November 5th, 1974. 4:30 AM       


After I became a bead salesman, life stopped throwing me unwanted surprises, and I liked that.  Liked it a lot.  I did little else than listen to people tell me what they wanted and then supply it for them.  Oftentimes I would make a recommendation to complement their choices – some silver would go nice with that turquoise, ma’am – and my advice was either taken or not.  Either way, there were no curve balls, and I got to travel.

            Lately, however – as I’m sure you’re well aware if you’ve been reading this journal from the beginning – things have been happening that are for the most part, out of my control.  I absolutely despise these situations,, and I can think of only one thing worse:  being in a predicament I have no say over when I know well and good it’s my own damn fault.  This, unfortunately, is the kind of situation I was currently in.

            I have no idea how it happened, really, for soon after Celia, Justin Rogers, Sarah’s father and I darted out of the hotel room I found myself being followed by the first two while driving the third as a passenger.  My head was swimming so I couldn’t remember it being decided that this was a good idea, because certainly if I was clear-headed, I would have vetoed it. 

I wanted to get away from this trio, not lead them to where I was going – much less chauffeur the one whom I was the most uncomfortable with.  I kept telling myself I’d figure out a way to lose Celia and Justin and once I had, it would be easy to just stop the car and throw out Mr. Sangrayall.

            “Gilbert, please.  Call me Gilbert,” he said in an accent that sounded so unsmug for a British academic.  I would have loved for it to be smug, trite even, because it would have given me more reason to hate him. But no, he had to be one of the few smart people from England who didn’t sound haughty.

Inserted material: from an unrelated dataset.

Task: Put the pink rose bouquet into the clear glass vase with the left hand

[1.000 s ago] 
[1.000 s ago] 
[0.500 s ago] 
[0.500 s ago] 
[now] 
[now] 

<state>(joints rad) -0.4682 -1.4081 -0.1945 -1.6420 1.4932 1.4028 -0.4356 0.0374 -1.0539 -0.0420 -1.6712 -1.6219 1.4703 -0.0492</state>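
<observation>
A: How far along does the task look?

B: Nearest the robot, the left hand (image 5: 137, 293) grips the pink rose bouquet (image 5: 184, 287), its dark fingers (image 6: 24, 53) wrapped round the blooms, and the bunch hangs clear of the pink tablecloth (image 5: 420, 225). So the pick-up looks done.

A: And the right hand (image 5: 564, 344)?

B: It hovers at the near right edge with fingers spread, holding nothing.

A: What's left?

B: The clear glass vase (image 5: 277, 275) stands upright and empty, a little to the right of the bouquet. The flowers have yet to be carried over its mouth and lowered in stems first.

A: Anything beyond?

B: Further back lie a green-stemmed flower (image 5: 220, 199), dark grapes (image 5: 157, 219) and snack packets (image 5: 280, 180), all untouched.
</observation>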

            “Gilbert,” I said.  “Man, what a stupid name.”  During the brief instant this put-down had flashed through my mind it sounded smart and biting, something that would show him he wasn’t dealing with a run-of-the mill foe.  However, when I said it, I realized I sounded like an idiot.  He didn’t call me on that fact, and it made me hate him even more.

            “You think it’s stupid, do you?”  He asked.  “I rather fancy it myself.  It’s not even my real name – my real name’s William.  Can’t abide that name, William.  Oh, I hate it so.  That’s why I tell people to call me Gilbert.  I think it sounds adventurous, don’t you?” 

            “No,” I answered.  “In fact, it makes you sound like a nerd.”

            “Does it now?”  Well, considering I am something of a nerd, I guess it’s even more appropriate.”  Then he changed the subject:  “We’ve got quite the drive ahead of us, don’t we?”

            “We still have a while.  If you want to crawl in the back and get some shut-eye…”

            “Thanks, but I’ll stay awake if you don’t mind.”  He grinned a grin that seemed pleasant, yet I sensed (or imagined,) a threat beneath it.  “But I am a bit drowsy at that.  Maybe a good conversation will keep me awake.  What do you say?”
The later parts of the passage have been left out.